Various other tests are proposed in the scientific literature, although studies are small, single-centered and evidence is scarce. Such tests use Valsalva manoeuvre, recruitment of the lungs, etc. for testing the preload reserve of the heart.

In summary, functional fluid responsiveness tests have very high predictive value and can be used in a wider population of patients in comparison to dynamic variables, including spontaneously breathing and arrhythmic patients.

Advanced hemodynamic monitoring platforms

There is a rapidly expanding market for hemodynamic monitoring systems supporting bedside fluid responsiveness evaluation [Citation41]. A number of commercially available devices can be used for measurement of dynamic indices of preload. These platforms usually incorporate the ability to measure cardiac output, too, which is needed not only to calculate SVV, but also to couple with dynamic hemodynamic tests. The monitoring systems can be graded in terms of their invasiveness as invasive (central venous line and arterial line needed), mini-invasive (arterial line needed) and non-invasive (no insertion of vascular catheters needed).

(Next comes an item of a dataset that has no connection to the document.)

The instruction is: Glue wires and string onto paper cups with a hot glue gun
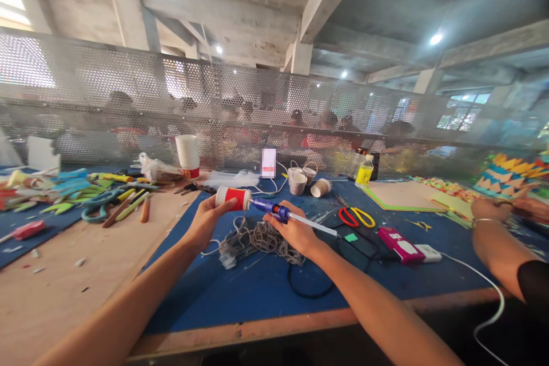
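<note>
My left hand (pixel 206 218) is closed around a red and white paper cup (pixel 237 199), which lies on its side in the air above the table. In my right hand (pixel 295 230) is a blue glue gun (pixel 274 210), with a long whitish glue stick (pixel 313 224) jutting from its back. Its nozzle points left and meets, or nearly meets, the cup's end; contact is too small to tell. Beneath both hands lies a tangled heap of grey-brown cord (pixel 261 240) on the blue tabletop (pixel 240 303).
Cord-wrapped cups (pixel 297 180) stand behind my hands, and a stack of paper cups (pixel 187 155) is at back left. Red-and-yellow scissors (pixel 357 217) and a magenta box (pixel 401 245) lie to the right. Another person's hand (pixel 493 210) works at far right. A perforated metal screen (pixel 240 120) borders the table.
</note>
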The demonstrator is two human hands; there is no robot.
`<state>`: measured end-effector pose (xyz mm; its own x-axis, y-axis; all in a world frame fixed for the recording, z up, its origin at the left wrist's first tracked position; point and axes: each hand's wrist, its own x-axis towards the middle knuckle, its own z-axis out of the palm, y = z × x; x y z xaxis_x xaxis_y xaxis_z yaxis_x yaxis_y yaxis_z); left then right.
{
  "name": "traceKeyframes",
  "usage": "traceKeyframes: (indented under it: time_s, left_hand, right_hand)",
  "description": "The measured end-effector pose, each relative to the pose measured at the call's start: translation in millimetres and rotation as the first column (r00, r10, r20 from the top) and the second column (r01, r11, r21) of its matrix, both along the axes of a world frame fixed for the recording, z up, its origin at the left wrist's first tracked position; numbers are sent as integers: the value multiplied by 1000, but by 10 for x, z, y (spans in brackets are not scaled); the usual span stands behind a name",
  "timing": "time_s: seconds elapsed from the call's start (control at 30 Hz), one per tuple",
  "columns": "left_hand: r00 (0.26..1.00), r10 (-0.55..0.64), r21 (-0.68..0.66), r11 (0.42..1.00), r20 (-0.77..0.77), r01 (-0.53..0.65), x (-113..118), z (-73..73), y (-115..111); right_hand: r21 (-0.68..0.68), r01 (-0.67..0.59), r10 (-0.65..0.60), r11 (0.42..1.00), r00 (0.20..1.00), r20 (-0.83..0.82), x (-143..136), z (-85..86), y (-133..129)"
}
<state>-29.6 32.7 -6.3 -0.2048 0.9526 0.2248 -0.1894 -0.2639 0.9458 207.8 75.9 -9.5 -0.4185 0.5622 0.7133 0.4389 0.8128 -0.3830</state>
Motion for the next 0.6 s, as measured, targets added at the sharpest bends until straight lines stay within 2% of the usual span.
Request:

Dynamic variables like PPV and SVV are derived using arterial waveform analysis. Arterial waveform is obtained from an arterial catheter connected to a pressure sensor, which in turn converts the analogous pressure signal to digital and allows for software analysis of parameters of interest [Citation42,Citation43].

The gold standard method for cardiac output measurement is the pulmonary artery thermodilution (PATD) using a pulmonary artery catheter (PAC). A fluid bolus of known volume and temperature is injected in the proximal port of a pulmonary artery catheter. Thermal sensors detect the temperature change at the catheter tip positioned in the pulmonary artery over time. Afterwards software generates thermodilution curve and calculates the blood flow needed to produce it, effectively, that is the right ventricle CO. More recent monitors use transpulmonary thermodilution (TPTD). The same methodology is used, but temperature changes are detected in the femoral rather than in the pulmonary artery. PAC insertion is avoided that way. TPTD devices allow for measurement of useful parameters, such as global ejection fraction and extravascular lung water, which bring important information in sight [Citation44]. Cardiac output can be estimated also mini-invasively using pulse contour analysis of the arterial waveform and software incorporated calculation algorithms. That is referred to as uncalibrated cardiac output [Citation45]. Completely non-invasive measurement of cardiac output is possible in the most recent advancements of technology using the two finger-cuff technology. Arterial waveform is derived without arterial catheter using finger plethysmography [Citation46]. Although appealing, the mini- and non-invasive methods for CO measurement have a high error rate compared with thermodilution CO measurements, which makes them not reliable for the monitoring of critically ill patients. Future innovations improving the accuracy are eagerly awaited. Meanwhile companies have combined intermittent thermodilution and pulse contour analysis derived CO to create the so-called continuous calibrated cardiac output monitoring systems [Citation47].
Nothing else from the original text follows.